Le but principal était de sensibiliser les hommes sur les dimensions toxiques de cette masculinité, pour eux et pour leur entourage, afin d'atteindre des changements individuels (en termes d'acceptation de soi), des changements relationnels (dans son cercle privé, avec sa famille notamment), de lancer des questionnement sur les normes socio-culturelles et d'atteindre des prises de décisions et réflexions au niveau structurel en RDC (notamment en terme d'engagement des politiques sur une autre vision de l'homme).
"« Vrai Mobali » en lingala, c'est comme ça qu'on désigne un homme considéré comme viril, qui bien souvent, est perçu comme fort, dominant... Avec notre campagne, nous avons voulu donner un nouveau sens à ce terme, en lui donnant ce sens de la masculinité positive. Un vrai mobali c'est un homme qui se considére égal aux autres, qui se respecte et respecte autres. Notamment la femme et qui exprime ses émotions," explique Lynn Mazianda, membre de Habari RDC.
Parmi les thèmes abordés lors de la campagne, on peut citer l'égalité de genre, en termes de droits et d'opportunité, professionnelles et personnelles, la lutte contre les VBG, la lutte contre les stéréotypes de genre, le questionnement des traditions et normes sociales liées aux genres, notamment dans la vie famille (dot, vie de couple...).
Les principaux messages partagés tout au long de la campagne comprennent, "un vrai homme n'utilise pas la force pour faire soumettre sa femme à lui ; Un vrai homme prend soin de sa femme et de ses enfants et les traite avec tendresse et amour ; Un vrai homme accepte les différences et ne considère pas la virilité comme seul trait de la masculinité". Les acteurs politiques tels que Patrick Muyaya (actuel ministre de la communication et des médias) et la député nationale Solange Nyenyezi avaient également pris part à cette campagne.
Au cours du mois en cours, le ministère du genre, en collaboration avec le panel qui accompagne le mandat de la RDC à la tête de l'Union Africaine(Bureau Genre), prépare la Conférence sur la masculinité positive.
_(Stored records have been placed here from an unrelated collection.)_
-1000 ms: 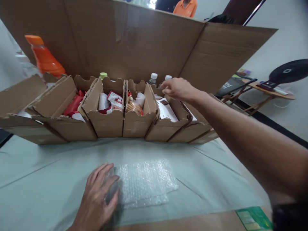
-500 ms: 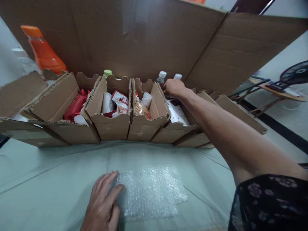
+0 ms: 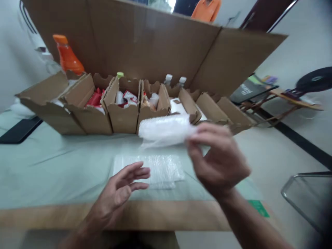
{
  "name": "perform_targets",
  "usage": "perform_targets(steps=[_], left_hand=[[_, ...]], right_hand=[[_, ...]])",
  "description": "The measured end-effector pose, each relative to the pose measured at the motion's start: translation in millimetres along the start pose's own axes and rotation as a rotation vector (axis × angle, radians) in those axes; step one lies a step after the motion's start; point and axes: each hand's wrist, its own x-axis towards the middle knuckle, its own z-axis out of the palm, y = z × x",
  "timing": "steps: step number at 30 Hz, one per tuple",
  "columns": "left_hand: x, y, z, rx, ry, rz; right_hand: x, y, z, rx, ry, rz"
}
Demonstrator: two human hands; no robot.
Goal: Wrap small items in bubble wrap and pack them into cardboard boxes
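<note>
Wrap (image 3: 164,129), bundled, jutted left from our right hand (image 3: 216,155); we pinched its end, probably keeping its length clear. Our empty left hand (image 3: 120,190) hovered, fingers parted, by bubble sheets (image 3: 166,169).

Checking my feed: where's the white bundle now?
In the head view's centre, the right hand holds the white bundle in front of the cardboard bins.

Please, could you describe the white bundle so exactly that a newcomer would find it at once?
Start at the row of open boxes on the far side of the table. Just in front of them, the right hand grips the white bundle at one end. Unlike the bubble wrap lying flat on the table, it is rounded and held up.
</note>
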Motion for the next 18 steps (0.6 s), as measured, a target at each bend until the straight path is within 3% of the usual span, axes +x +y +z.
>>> perform_targets(steps=[2, 5, 7, 10, 15, 18], left_hand=[[-1.8, 1.3, 15.4, -0.282, -0.035, -0.043], [-2.2, -1.0, 19.1, -0.410, 0.215, -0.071], [-5.0, -3.2, 12.9, -0.402, 0.389, -0.113], [-13.3, -6.3, 7.1, -0.314, 0.468, -0.121], [-26.7, -3.6, 17.6, -0.209, 0.385, -0.068], [-35.0, 4.6, 17.9, -0.248, 0.300, -0.085]], right_hand=[[-53.3, -32.7, 13.9, 0.056, -0.093, -0.045], [-112.9, -69.2, 24.7, 0.191, -0.238, -0.011], [-132.3, -82.6, 22.4, 0.276, -0.299, 0.041], [-132.6, -88.5, 11.7, 0.322, -0.282, 0.141], [-109.8, -82.0, 10.3, 0.280, -0.420, 0.277], [-112.3, -75.8, 18.4, 0.371, -0.456, 0.516]])
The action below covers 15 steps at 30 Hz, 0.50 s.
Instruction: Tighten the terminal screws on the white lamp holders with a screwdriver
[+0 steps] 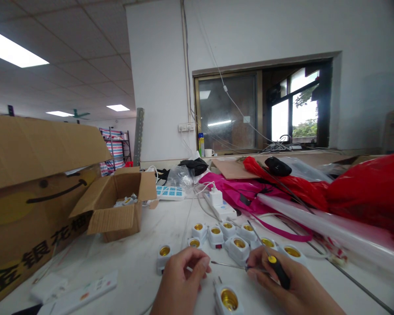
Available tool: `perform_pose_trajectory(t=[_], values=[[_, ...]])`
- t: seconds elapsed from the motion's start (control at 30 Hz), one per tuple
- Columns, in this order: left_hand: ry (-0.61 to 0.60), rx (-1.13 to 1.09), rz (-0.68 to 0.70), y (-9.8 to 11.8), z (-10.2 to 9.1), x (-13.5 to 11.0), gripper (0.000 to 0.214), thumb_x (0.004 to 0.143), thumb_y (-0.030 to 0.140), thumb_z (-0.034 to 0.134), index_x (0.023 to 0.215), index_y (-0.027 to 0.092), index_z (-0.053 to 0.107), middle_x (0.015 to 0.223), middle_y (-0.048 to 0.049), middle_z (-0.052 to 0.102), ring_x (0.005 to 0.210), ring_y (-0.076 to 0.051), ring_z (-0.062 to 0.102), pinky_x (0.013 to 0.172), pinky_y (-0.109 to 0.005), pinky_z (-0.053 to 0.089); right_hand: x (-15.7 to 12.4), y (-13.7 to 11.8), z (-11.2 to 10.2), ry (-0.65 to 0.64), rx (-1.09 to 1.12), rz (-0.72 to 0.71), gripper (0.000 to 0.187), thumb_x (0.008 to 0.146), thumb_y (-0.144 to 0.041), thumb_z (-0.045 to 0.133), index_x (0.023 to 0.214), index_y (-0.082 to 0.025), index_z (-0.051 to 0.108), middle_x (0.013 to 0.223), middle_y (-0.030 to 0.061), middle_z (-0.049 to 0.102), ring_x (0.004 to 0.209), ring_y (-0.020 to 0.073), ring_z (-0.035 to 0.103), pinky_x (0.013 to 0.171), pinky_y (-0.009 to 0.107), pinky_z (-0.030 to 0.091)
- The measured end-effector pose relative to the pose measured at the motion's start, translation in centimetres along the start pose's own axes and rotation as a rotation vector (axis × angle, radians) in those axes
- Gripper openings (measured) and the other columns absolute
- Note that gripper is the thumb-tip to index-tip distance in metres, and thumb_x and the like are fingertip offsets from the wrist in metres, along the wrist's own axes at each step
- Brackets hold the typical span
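My right hand (276, 271) is closed around a screwdriver (278, 271) with a black and yellow handle, its thin shaft slanting up and away to the left. A second metal shaft (228, 264) sticks out leftward from the same fingers; its handle is mostly hidden in the grip. Left of that shaft's tip, my left hand (185, 278) has thumb and fingers curled together; whatever they hold is hidden. Between the hands, nearest me, lies a white plug-in lamp socket (229, 299) with a brass-coloured screw shell and metal prongs. Several similar sockets (216, 236) stand just beyond my hands.
An open cardboard box (118, 223) with white parts inside stands left, beside a larger carton (36, 210). White power strips (221, 208) and cables lie on the white table (128, 267). At right are a magenta bag (231, 190), clear plastic roll (315, 223) and red plastic (364, 197).
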<state>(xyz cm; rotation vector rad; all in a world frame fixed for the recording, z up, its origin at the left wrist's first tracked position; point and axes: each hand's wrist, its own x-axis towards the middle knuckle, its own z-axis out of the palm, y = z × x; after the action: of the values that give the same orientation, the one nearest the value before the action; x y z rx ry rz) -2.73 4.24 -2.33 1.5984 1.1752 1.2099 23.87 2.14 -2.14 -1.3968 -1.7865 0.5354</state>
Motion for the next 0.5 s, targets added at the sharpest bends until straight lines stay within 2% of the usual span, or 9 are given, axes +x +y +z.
perform_pose_trajectory(t=[0.13, 0.23, 0.37, 0.43, 0.5], values=[[0.049, -0.040, 0.027, 0.2, -0.1, 0.0, 0.044, 0.092, 0.059, 0.072, 0.091, 0.015, 0.078, 0.083, -0.0087, 0.078, 0.077, -0.021, 0.068, 0.060, -0.024, 0.049, 0.5, 1.8, 0.0, -0.062, -0.138, -0.034, 0.020, 0.099, -0.043, 0.064, 0.100, -0.024, 0.070, 0.091, 0.0037, 0.075, 0.083, 0.0245, 0.067, 0.076, 0.032, 0.051], [0.030, -0.031, 0.041, 0.4, 0.0, -0.2, 0.043, 0.094, 0.058, 0.071, 0.092, 0.016, 0.078, 0.084, -0.0083, 0.078, 0.078, -0.022, 0.068, 0.062, -0.025, 0.050, 0.8, 3.0, 0.7, -0.076, -0.257, -0.123, 0.013, 0.102, -0.033, 0.059, 0.095, -0.024, 0.065, 0.090, 0.0047, 0.072, 0.081, 0.0233, 0.065, 0.076, 0.031, 0.051], [-0.024, 0.047, 0.075, 0.8, 0.0, -0.6, 0.034, 0.098, 0.049, 0.067, 0.096, 0.018, 0.080, 0.088, -0.0061, 0.081, 0.081, -0.021, 0.070, 0.070, -0.027, 0.050, 0.8, 3.1, 1.2, -0.056, -0.337, -0.248, 0.022, 0.108, -0.026, 0.048, 0.097, -0.024, 0.067, 0.104, 0.0097, 0.073, 0.093, 0.0252, 0.069, 0.084, 0.033, 0.056], [-0.047, 0.073, 0.089, 1.2, 0.0, -0.9, 0.030, 0.098, 0.044, 0.067, 0.097, 0.020, 0.083, 0.091, -0.0051, 0.082, 0.084, -0.022, 0.070, 0.073, -0.028, 0.050, 0.5, 2.6, 1.2, -0.056, -0.405, -0.294, 0.024, 0.106, -0.020, 0.049, 0.105, -0.025, 0.072, 0.117, 0.0123, 0.073, 0.107, 0.0273, 0.071, 0.095, 0.037, 0.058], [-0.055, 0.088, 0.079, 1.8, 0.0, -1.1, 0.026, 0.096, 0.041, 0.068, 0.096, 0.021, 0.085, 0.094, -0.0042, 0.084, 0.086, -0.022, 0.071, 0.077, -0.028, 0.051, 0.2, 2.1, 1.1, -0.041, -0.481, -0.330, 0.035, 0.101, -0.009, 0.048, 0.115, -0.026, 0.076, 0.129, 0.0127, 0.072, 0.119, 0.0290, 0.070, 0.105, 0.043, 0.058]])
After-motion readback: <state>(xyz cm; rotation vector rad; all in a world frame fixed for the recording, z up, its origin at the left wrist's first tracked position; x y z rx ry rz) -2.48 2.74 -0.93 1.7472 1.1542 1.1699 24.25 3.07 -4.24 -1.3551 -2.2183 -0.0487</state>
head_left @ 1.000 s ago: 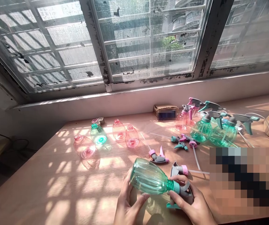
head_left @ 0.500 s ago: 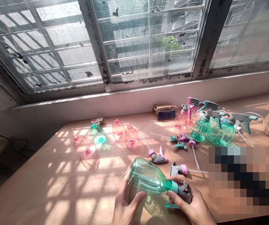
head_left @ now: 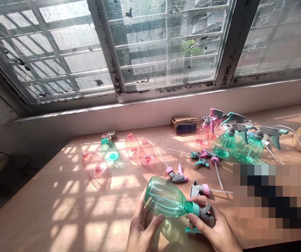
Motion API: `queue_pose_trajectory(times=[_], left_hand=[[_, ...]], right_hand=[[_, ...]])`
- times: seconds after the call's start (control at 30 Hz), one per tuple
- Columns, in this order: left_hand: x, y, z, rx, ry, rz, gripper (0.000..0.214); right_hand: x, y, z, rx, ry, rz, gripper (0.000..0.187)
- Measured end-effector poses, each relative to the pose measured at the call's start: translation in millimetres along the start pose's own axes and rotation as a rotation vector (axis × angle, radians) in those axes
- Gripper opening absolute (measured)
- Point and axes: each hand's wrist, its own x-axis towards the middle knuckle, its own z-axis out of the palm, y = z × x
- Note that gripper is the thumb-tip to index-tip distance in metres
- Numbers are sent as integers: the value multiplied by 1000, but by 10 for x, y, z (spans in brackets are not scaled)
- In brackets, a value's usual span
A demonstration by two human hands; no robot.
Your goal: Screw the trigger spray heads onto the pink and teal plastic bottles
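A clear green spray bottle [head_left: 166, 197] lies tilted on its side between my hands, its dip tube showing through the wall. My left hand [head_left: 146, 224] is wrapped around the base end, thumb below. At the neck, my right hand [head_left: 210, 220] grips the teal collar and the grey spray head [head_left: 208, 215]; the teal trigger [head_left: 192, 230] points down. Just beyond the bottle lie a loose grey-and-pink spray head [head_left: 176, 175] and another pink-collared one [head_left: 200, 189]. Farther back are a teal-collared spray head [head_left: 200, 159] and a pink one [head_left: 213, 157].
Headless pink bottles [head_left: 147, 154] and a green bottle [head_left: 109, 150] stand at the back left of the wooden table [head_left: 69, 196]. Several bottles with spray heads, including a green one [head_left: 224, 145], stand at the back right. A small cardboard box [head_left: 185, 124] sits by the wall. The lower right is pixelated.
My left hand has shifted very slightly to the right along the bottle. The bottle, my right hand and everything else look the same.
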Motion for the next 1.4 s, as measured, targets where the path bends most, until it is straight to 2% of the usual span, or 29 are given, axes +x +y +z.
queue_pose_trajectory(times=[0.1,0.27,0.5,0.67,0.87,1.0,1.27,1.4], left_hand=[[1,-16,2,-18,2,-11,76],[1,-76,-19,28,14,43,96],[2,-105,-61,27,36,27,83],[-19,-103,-40,-4,6,0,89],[-60,-146,-41,85,36,19,92],[-34,-123,-46,65,4,19,89],[-18,-85,-47,52,-33,6,86],[-19,-125,-51,48,17,41,93]], right_hand=[[3,-10,5,7,10,-4,46],[-5,12,-1,-28,-10,1,42],[15,81,-43,-50,-49,-23,34],[27,60,-59,-111,-34,-36,39],[-38,20,13,-15,-21,56,46],[-56,16,37,23,-1,57,47],[-25,19,0,5,-16,15,39],[-34,62,-18,6,-13,45,40]])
Cette rencontre va se tenir le 25 novembre, en marge de la journée internationale pour l'élimination des violences faites aux femmes.
Pour Gisèle Ndaya Luseba, ministre du genre, famille et enfant, "l’objectif de cette conférence est de mobiliser l’engagement des responsables politiques et l’action des dirigeants, afin d'accélérer la prévention et éradiquer les Violences Sexuelles et celles basées sur le Genre (VSBG) à tous les niveaux en Afrique".
Solution contre les masculinités toxiques
En termes de solutions, outre les campagnes, le guide élaboré par le Conseil oecuménique souligne dans sa conclusion que le caractère cosmopolite des grandes villes, l'influence des médias et des confessions religieuses, les réseaux sociaux, l'enseignement à distance, les Nou velles Technologies de l'Information et de la Communication... font évoluer les mentalités. "Il y a de plus en plus de femmes qui occupent de grandes responsabilités dans l'administration publique, dans les entreprises privées, dans certaines confessions religieuses et dans d'autres dimensions de la vie. Le masculin continue cependant à occuper une place centrale. Un nouveau projet d'évangélisation du Congo et de la sous-région devrait intégrer et proposer le leadership de Jésus comme modèle de gouvernance de la chose publique et des relations intersexuelles, pour pouvoir contrer le VIH, les féminités et masculinités toxiques, dans tous les milieux congolais, ad intra et ad extra".